* [WHAT IS NEEDED]:
Scan the following material for the string "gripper" and copy each line in which it appears.

* [DATA SEGMENT]:
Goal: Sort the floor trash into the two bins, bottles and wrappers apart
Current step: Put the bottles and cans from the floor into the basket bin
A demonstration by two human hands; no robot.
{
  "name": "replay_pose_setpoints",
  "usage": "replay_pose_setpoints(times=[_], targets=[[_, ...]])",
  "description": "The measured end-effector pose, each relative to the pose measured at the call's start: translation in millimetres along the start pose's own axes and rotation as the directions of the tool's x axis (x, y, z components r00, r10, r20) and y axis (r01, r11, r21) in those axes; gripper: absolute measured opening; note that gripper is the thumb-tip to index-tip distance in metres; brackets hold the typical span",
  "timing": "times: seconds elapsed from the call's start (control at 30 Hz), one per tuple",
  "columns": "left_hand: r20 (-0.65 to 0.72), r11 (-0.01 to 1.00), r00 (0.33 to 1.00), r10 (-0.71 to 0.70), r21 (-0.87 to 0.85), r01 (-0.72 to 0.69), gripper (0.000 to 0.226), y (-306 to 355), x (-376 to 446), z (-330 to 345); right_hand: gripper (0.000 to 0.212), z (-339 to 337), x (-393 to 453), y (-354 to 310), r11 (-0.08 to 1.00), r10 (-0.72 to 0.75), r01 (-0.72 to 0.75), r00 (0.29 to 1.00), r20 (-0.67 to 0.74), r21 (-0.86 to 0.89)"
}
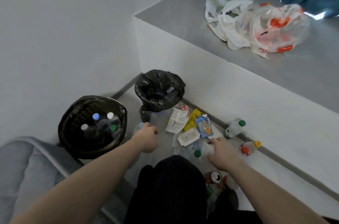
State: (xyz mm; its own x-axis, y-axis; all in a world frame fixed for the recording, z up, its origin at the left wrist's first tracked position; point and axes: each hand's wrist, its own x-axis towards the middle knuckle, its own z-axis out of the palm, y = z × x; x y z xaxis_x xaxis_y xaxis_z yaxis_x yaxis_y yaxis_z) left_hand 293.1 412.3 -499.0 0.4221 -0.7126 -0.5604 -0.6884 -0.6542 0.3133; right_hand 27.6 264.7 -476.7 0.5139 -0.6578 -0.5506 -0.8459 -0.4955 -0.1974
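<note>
Your left hand curls around a clear bottle, mostly hidden behind the knuckles; only its pale blue cap end shows, just right of the big bin. That black-lined bin holds four capped bottles: blue, two white, one green. Your right hand, further right of the big bin, closes on a clear crumpled bottle with a green cap; the fingers blur into the plastic, so the exact hold is hard to read. The smaller bin stands behind and right of the big bin, its contents dark and unreadable. Between the hands lies a wrapper pile: white, yellow and blue pieces, count unclear. Further right, by the baseboard, a green-capped bottle and blurred orange- and yellow-capped ones. A can sits partly hidden under your right forearm. Your dark-clothed knee blocks the floor below.
</note>
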Motion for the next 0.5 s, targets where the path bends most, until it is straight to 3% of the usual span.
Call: replay_pose_setpoints(times=[0.23, 0.5], targets=[[-0.024, 0.994, 0.994, -0.109, 0.001, 0.109, 0.063, -16, 35, 28, 0.051, 34, 38, 17, 0.997, -0.016, 0.011, 0.998, 0.065, 0.076], [0.031, 0.971, 0.973, -0.228, 0.076, 0.225, 0.08, -33, 87, 41, 0.061, 75, 80, 12, 0.993, -0.074, 0.062, 0.989, 0.131, 0.098]])
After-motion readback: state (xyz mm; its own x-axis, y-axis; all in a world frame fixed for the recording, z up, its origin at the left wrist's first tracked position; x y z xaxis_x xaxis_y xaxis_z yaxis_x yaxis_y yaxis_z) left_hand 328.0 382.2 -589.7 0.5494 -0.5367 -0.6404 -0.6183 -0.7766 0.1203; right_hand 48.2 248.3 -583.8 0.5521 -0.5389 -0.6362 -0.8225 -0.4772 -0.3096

* [RESULT FOR THIS TASK]:
  "description": "The measured end-effector pose, each relative to the pose measured at the call's start: translation in millimetres along the start pose's own axes and rotation as the directions of the tool's x axis (x, y, z components r00, r10, r20) and y axis (r01, r11, r21) in those axes; gripper: absolute measured opening; note that gripper is the thumb-tip to index-tip distance in metres; brackets hold the typical span",
  "columns": "left_hand: r20 (-0.65 to 0.72), r11 (-0.01 to 1.00), r00 (0.33 to 1.00), r10 (-0.71 to 0.70), r21 (-0.87 to 0.85), r01 (-0.72 to 0.69), gripper (0.000 to 0.226), y (-306 to 355), x (-376 to 446), z (-330 to 345); right_hand: gripper (0.000 to 0.212), z (-339 to 337), x (-393 to 453), y (-354 to 310), r11 (-0.08 to 1.00), r10 (-0.72 to 0.75), r01 (-0.72 to 0.75), r00 (0.29 to 1.00), r20 (-0.67 to 0.74), r21 (-0.86 to 0.89)"

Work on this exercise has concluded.